● Exercise description: Wherever the line with "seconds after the" sits in the listing below, transcribe from it up to and including the line with "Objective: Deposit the", exactly, and leave the remaining lines out.

● Data for this exercise:
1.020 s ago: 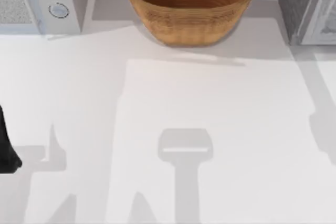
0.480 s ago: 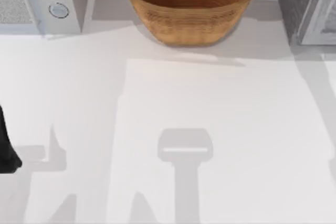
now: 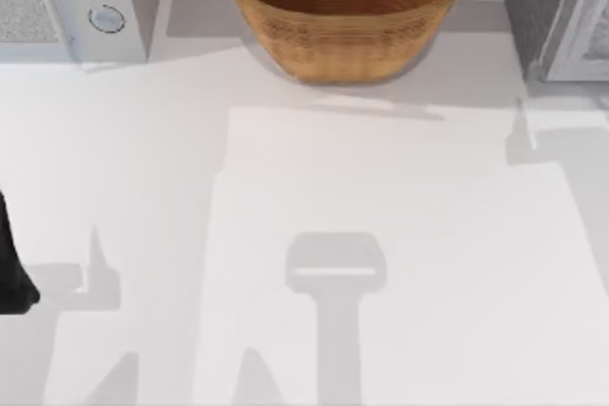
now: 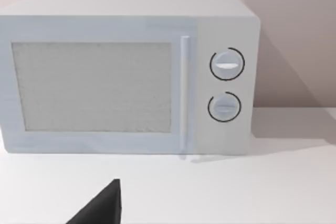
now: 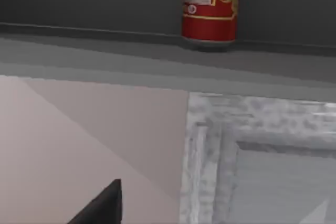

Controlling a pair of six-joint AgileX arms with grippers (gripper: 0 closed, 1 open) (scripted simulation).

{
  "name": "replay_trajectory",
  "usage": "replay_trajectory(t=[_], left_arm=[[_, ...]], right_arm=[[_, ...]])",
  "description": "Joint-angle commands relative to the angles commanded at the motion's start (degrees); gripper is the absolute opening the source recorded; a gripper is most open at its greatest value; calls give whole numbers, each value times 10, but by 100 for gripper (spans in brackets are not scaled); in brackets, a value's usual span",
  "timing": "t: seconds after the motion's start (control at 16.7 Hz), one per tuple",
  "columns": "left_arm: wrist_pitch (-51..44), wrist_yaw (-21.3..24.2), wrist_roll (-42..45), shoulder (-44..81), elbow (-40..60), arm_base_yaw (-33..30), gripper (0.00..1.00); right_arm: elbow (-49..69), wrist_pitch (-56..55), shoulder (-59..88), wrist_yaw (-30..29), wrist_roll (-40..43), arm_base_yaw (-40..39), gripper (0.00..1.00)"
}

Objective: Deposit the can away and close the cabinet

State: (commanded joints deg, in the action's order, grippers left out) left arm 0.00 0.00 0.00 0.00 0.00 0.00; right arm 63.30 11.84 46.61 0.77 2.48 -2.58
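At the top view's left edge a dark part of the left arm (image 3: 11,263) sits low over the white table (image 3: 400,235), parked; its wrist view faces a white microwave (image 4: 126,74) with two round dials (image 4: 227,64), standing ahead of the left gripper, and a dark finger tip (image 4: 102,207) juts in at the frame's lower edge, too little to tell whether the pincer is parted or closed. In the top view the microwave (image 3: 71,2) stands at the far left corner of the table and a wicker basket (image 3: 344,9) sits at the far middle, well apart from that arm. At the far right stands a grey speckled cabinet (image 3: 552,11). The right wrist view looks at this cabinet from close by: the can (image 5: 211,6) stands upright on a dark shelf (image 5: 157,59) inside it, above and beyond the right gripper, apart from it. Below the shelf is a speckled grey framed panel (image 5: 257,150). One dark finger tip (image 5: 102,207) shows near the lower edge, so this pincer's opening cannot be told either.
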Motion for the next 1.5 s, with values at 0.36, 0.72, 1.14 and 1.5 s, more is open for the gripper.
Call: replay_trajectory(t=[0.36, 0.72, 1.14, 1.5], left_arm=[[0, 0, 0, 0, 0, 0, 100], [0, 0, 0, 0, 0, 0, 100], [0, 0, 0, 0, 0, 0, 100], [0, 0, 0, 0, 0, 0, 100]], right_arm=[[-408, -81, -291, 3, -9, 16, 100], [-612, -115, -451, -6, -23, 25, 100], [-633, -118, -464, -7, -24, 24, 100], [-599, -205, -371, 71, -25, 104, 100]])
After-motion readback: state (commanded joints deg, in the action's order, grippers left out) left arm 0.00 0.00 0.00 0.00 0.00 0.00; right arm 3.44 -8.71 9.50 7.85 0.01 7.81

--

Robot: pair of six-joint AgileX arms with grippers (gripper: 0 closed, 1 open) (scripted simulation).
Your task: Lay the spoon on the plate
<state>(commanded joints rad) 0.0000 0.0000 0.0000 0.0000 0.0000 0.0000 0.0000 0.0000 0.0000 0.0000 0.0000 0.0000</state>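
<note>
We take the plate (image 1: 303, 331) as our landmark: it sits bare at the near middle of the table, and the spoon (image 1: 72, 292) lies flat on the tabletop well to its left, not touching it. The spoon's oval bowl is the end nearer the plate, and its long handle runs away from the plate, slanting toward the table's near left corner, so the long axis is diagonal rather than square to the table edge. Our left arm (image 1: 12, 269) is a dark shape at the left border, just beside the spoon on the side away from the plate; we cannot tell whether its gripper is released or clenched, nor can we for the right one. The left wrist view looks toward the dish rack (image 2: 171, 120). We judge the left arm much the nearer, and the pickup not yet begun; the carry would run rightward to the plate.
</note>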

● Final answer:
  "timing": "t: seconds after the motion's start (control at 16.7 Hz), one per tuple",
  "columns": "left_arm: wrist_pitch (-51..44), wrist_yaw (-21.3..24.2), wrist_roll (-42..45), shoulder (-44..81), elbow (-40..60), arm_base_yaw (-33..30), gripper (0.00..1.00); right_arm: elbow (-49..69), wrist_pitch (-56..55), shoulder (-59..88), wrist_yaw (-30..29), wrist_roll (-40..43), arm_base_yaw (-40..39), gripper (0.00..1.00)"
}

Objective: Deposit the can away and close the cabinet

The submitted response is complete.